New Mini-Open spine surgery aims to cut recovery time for spinal stenosis patients

NCT ID NCT07279051

First seen Jun 24, 2026 · Last updated Jun 27, 2026 · Updated 1 time

Summary

This study tests whether a modified mini-open spine surgery (mMO-TLIF) works as well as or better than traditional open surgery for people with lumbar spinal stenosis and instability. About 224 adults aged 18 to 80 with persistent leg pain or walking problems will be randomly assigned to one of the two surgeries. Researchers will track pain, disability, blood loss, hospital stay, and complications over two years to see which approach offers better outcomes.

What this could mean

Our plain-language read of the trial.
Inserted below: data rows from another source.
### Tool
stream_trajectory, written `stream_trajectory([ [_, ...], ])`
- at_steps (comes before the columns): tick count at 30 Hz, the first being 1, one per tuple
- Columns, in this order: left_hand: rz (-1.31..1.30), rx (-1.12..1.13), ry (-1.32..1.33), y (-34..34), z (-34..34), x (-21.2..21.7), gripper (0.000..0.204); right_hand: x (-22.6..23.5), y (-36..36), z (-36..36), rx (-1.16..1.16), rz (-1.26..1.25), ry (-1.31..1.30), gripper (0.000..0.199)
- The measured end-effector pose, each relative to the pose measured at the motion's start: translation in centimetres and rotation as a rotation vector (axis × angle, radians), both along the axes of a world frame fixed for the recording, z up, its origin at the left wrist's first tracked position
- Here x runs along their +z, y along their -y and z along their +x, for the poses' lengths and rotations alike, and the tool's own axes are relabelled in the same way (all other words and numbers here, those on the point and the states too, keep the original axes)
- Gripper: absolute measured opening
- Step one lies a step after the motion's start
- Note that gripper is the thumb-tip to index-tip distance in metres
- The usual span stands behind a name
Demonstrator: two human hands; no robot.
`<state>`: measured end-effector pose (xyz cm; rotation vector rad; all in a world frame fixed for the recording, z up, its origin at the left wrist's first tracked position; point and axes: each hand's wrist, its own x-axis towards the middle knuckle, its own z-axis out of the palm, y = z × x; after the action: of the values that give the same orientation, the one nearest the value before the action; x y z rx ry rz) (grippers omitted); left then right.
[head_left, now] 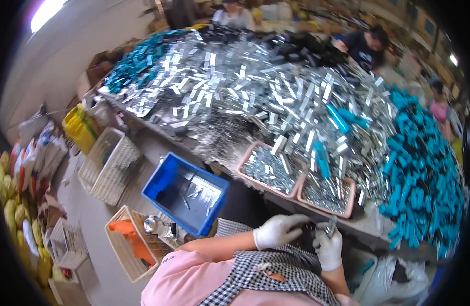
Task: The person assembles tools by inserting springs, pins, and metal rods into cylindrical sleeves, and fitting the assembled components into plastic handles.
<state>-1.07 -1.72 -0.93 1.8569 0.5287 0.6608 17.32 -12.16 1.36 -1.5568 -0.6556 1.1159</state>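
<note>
My left hand (280,231), in a white glove, is in front of my body with its fingers stretched toward the right; I see nothing held in it. Close by, my gloved right hand (328,250) is closed on a small shiny metal piece (332,223) that sticks up past the fingertips. A dark patch lies between the two hands, too shadowed to make out. Just beyond them, at the table's edge, stand two pink trays, the left tray (240,169) and the right tray (352,196), filled with small metal parts.
Silvery metal pieces (209,97) heap the table, with teal pieces (423,168) at right and black ones (306,46) at the back. A blue bin (158,201) and cream baskets (123,245) stand at left. Co-workers (368,48) are across the table.
</note>
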Motion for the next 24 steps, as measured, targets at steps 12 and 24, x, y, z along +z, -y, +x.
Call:
stream_trajectory([
  [12, -0.964, 0.247, 0.153, -2.0, -2.4, -2.8, 0.026, 2.1, -7.8, 6.4, 0.227, 0.038, 0.356, 0.019],
  [24, -0.333, 0.018, -0.285, -4.5, -5.6, 0.2, 0.037, 4.1, -10.6, 10.1, 0.81, -0.062, 1.093, 0.045],
])
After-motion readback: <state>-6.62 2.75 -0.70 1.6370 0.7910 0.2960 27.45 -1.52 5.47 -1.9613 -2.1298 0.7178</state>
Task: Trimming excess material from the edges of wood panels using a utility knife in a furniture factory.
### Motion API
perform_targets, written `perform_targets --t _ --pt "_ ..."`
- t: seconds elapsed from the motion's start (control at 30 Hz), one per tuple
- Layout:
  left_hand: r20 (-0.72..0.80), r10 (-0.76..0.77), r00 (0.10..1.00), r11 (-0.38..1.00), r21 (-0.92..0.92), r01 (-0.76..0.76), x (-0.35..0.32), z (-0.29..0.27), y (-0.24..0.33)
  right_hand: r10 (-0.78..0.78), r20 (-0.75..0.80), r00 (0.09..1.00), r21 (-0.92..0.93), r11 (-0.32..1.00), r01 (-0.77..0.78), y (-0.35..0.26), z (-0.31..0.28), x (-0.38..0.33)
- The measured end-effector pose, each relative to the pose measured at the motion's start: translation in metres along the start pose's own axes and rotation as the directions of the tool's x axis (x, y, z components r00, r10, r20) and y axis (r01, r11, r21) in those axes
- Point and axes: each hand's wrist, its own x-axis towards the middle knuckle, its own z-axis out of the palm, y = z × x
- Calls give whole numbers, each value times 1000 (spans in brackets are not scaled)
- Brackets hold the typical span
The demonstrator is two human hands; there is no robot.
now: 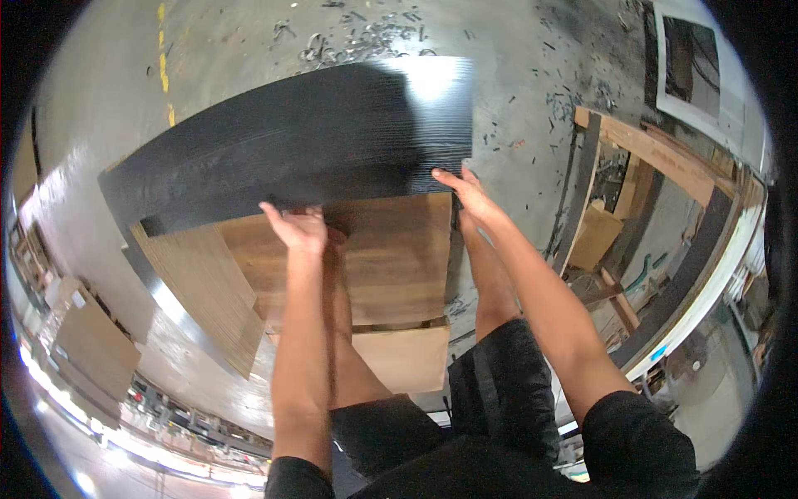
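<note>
A long black panel (283,133) with a fine wood-grain face spans the view in front of me, its right end shining under a light. My left hand (298,229) is at its near edge, thumb out to the left and the other fingers partly hidden under the edge. My right hand (470,193) grips the near right corner, thumb on the top face and fingers round the end. Beneath the near edge lie brown wood-grain boards (382,258), and a stack of thin brown sheets (204,283) shows on the left.
To the right stands a wooden frame rack (586,191) with dark padded rails and offcuts inside. Dark strips and shavings (357,41) litter the concrete floor beyond the panel. A brown board stack (91,349) stands at far left. My legs are close to the boards.
</note>
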Motion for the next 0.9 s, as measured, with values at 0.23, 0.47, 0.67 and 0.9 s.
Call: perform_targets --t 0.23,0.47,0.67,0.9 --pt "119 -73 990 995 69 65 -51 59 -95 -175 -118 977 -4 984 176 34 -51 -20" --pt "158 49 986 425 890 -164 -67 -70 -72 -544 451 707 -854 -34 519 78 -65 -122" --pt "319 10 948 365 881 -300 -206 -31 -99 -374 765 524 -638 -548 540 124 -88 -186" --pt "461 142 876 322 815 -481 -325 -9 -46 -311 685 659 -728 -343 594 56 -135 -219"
This is informational only — not medical advice or a prediction.

Active substance

modified mini-open transforaminal lumbar interbody fusion (mMO-TLIF) surgery

What this could lead to

If successful, this modified surgery could offer patients with lumbar spinal stenosis a less invasive option that reduces blood loss, shortens hospital stays, and speeds up recovery while still effectively relieving pain and improving function.

What could go wrong

This is a single-center trial with 224 participants, so results may not apply to all patients. The modified surgery is still a major spine procedure with risks like infection or nerve injury, and it may not prove superior to the standard open approach.

Disclaimer Read more

This is a summary of the original study . Summaries may miss details or leave out important information. Before applying or accepting participation, make sure you have read and understood the full study. Curemydisease.com takes no responsibility whatsoever for anything missed, misunderstood, or acted upon as a result of our summary — we know it does not capture everything.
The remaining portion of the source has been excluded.